THE EMPEROR’S NEW CLOTHES, OR WHY PRACTICE BASED COMMISSIONING IS
A CON
Am I the only working front line GP who has lost all faith in PBC? The
medical press is full of articles extolling the opportunities of PBC,
that it is the only game in town and why we all need to sign up to it.
The government has made it a central plank in their “Modernising
the NHS” and the PCTs are under intense pressure to make it work.
Yet there are very few stories of new services set up by happy and fulfilled
GPs. Instead, beginning to creep into the news, are stories about huge
amounts of time having been spent trying to set up PBC in vain. There
are endless meetings with lots of varied participants spending a lot of
valuable time with very little to show for it. New holding companies have
to be set up and debates gone through as to whether it is best to be “for
profit” or not for profit” , to be owned by all the local
GPs or just a few and how the board is configured. What are the liabilities
and insurance issues? – to say nothing of the accountability, clinical
governance, protocols, best practice, competitive tendering, audit, appraisal
and employment legislation. For some of us you also need to factor in
local trust financial indebtedness, whether the hospital or the PCT, or
in our local case, both.
Look at the poor doctor who represents you on your PBC board and check
how thick his paperwork is.
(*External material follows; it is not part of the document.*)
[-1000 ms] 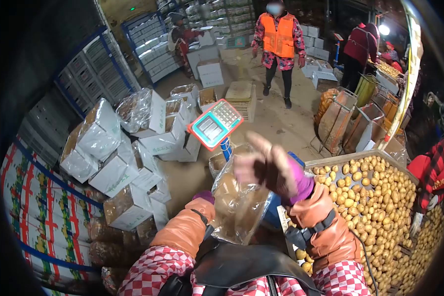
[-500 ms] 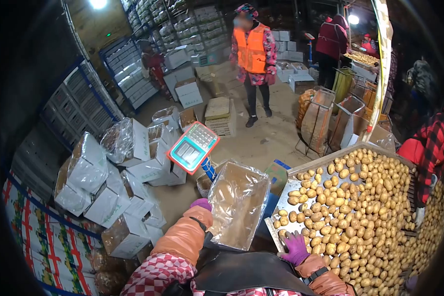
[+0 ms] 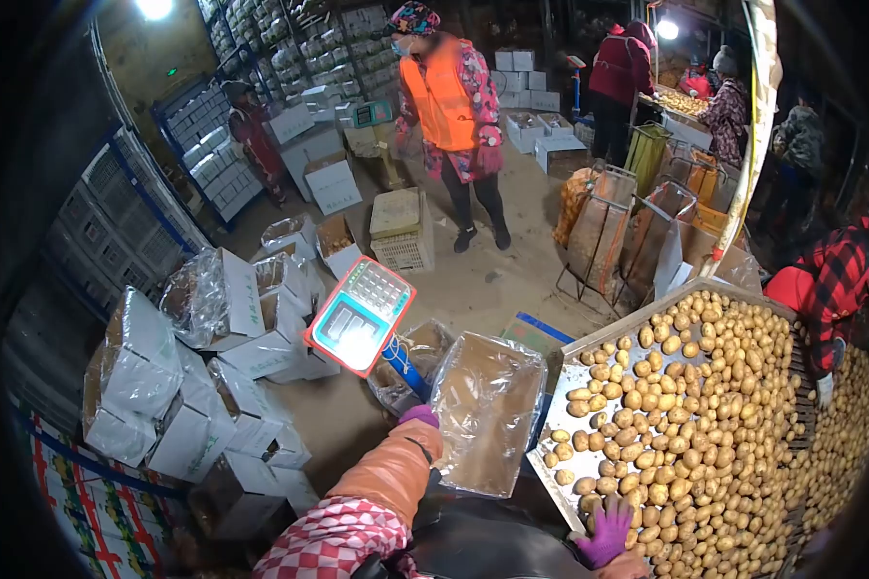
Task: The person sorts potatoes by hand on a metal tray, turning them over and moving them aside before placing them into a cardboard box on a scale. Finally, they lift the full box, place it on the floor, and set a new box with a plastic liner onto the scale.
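Observation:
A plastic-lined cardboard box [image 3: 487, 415] stands in front of me, just behind the blue-posted scale, whose display [image 3: 362, 315] faces up. My left hand [image 3: 420, 416], in a purple glove, is at the box's left edge; its fingers are largely hidden. My right hand [image 3: 606, 533], also purple-gloved, lies with fingers spread at the near left edge of the sorting table [image 3: 552, 482], beside the potatoes [image 3: 681, 444] heaped on it.
White boxes [image 3: 203, 415] with plastic liners crowd the left. A person in an orange vest [image 3: 449, 101] stands ahead. At the right, a person in a checked jacket [image 3: 835, 289] leans by the potatoes. Wire-framed sacks [image 3: 599, 232] stand beyond the table.
The view has shifted. The person in the orange vest has turned and leans to the left. My right hand is still at the table's edge, my left hand still at the box.

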A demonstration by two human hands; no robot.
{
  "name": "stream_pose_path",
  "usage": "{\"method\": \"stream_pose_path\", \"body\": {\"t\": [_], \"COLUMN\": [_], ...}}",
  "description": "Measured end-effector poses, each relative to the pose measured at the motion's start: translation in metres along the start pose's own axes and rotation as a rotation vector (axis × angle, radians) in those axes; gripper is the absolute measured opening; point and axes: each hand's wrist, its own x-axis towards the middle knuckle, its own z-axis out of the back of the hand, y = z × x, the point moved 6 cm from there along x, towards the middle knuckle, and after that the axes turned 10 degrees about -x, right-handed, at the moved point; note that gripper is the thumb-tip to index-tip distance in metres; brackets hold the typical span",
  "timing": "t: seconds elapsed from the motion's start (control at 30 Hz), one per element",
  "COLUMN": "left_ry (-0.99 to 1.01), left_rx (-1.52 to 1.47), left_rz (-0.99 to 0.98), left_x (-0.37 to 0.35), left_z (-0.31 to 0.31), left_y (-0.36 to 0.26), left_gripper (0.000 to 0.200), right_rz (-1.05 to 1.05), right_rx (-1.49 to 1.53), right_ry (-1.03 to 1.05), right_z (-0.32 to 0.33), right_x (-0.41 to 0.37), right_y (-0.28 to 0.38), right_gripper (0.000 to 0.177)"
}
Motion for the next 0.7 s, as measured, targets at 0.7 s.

My partner has collected well over an inch
thick of tedious statistics, SLAs (service level agreements) and mind
numbing minutes of long meetings and he has only been doing it a couple
of months!
Another year of it and he will lose the will to live. We are after all
doctors not administrators. And furthermore we signed up to run primary
care which we do pretty well but not to police and run secondary care.
Then there is the issue of vulnerability to moving services around or
reducing the financial input to the local struggling hospital, Do we as
GPs want to have a hand on the tiller when the local ship is going down?
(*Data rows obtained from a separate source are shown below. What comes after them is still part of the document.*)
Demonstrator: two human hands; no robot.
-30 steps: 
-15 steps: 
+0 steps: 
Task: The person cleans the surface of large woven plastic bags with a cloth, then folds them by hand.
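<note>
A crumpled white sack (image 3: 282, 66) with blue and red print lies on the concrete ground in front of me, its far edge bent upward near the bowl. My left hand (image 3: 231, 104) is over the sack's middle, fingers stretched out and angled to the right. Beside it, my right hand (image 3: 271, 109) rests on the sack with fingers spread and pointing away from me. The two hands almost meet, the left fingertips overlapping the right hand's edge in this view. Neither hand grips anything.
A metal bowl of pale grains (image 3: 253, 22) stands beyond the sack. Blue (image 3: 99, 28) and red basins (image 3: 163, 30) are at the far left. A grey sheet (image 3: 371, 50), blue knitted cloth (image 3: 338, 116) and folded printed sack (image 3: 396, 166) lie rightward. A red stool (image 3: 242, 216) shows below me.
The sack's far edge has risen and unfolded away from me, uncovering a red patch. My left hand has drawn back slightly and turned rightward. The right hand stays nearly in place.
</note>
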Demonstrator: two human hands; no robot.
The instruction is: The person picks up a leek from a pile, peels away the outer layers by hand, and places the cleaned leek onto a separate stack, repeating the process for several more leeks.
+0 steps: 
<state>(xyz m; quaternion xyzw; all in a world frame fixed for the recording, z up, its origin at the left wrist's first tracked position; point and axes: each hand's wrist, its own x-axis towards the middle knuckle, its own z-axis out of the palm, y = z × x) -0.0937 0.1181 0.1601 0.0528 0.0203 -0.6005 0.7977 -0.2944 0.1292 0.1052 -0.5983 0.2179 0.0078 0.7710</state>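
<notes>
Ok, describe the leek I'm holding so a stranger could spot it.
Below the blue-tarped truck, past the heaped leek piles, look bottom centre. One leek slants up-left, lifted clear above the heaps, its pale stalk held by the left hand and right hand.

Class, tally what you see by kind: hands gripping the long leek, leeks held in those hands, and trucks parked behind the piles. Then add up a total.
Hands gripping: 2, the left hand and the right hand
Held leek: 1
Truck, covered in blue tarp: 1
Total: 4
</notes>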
The government is desperate to find someone else for the public to blame
when services are cut-: step forward the local commissioning group!
Which GPs have the necessary time or energy to invest in these potential
new services when we are all “quoffed” out? We must also cope
with the new electronic results and problems with communicating computer
systems, the expanded QOF framework, appraisals, the new MRCGP, the new
F1 & F2 training grades and all the extra general practice teaching
involved. Then there are the disastrous reorganisations of the PCTs and
on top of this we have failing OOH and a government intent on undermining
our professional status and public standing. At least in this latter case
they will probably shoot themselves in the foot as we still benefit from
higher public support than current politicians. But the daily grind of
paperwork leaves few of us with the energy to take on yet more as PBC
demands.
I don’t dectect much enthusiasm for it from the PCTs, let alone
the hospitals. It tends to drive a wedge between us and the local consultants
and we would be held responsible for moving money out of secondary into
primary care if we ever do get to set up a service. Suppose we work very
hard and save money in neurology referrals. The savings are then returned
to the practice and ploughed into another medical area that is less efficient
and overspent. Thus we as GPs are removing money from a new and
efficient service set up with local specialists, only to pass it on elsewhere.
Funny kind of incentive for the specialist GPs and consultants who have
probably spent many boring afternoons setting up the service.
One of the government’s obsessions is to rubbish and degrade the
trust placed in professionals. The Shipman and Bristol affairs have been
used to denigrate medical professional standing and integrity. In its
place they have put in appraisal and validation that undermine trust and
pride. These are also expensive and time consuming with very little in
the way of positive outcome.
I personally have to do three personal development plans and have 3 appraisals
as a GP, as a dermatology GPSI and thirdly as a training doctor. Admittedly
a lot of it overlaps and is simple repetition but it also demands a lot
of audits, clinical governance and afternoons spent justifying my medical
activities to other doctors and lay people.
We are supposed to check the hospital activity for our practice’s
patients but have had an almost impossible task in getting anything meaningful
out of them. They haven’t got a clue! Any GP who has tried to make
sense of hospital activity data realises that it is hopelessly inaccurate
usually by mistake but recently and more worryingly by design. They are
getting clever at costing inpatient activity at its most expensive and
are hopeless at assigning it to individual practices. If their departments
of dedicated staff make such a mess of it how on earth are busy GPs expected
to check it all – and at least six months later. Then when we do
find irregularities, who will mediate? And if proved correct how do they
get the “virtual refund”? One local practice installed checking
soft ware for this purpose and the PCT refused to honour its findings.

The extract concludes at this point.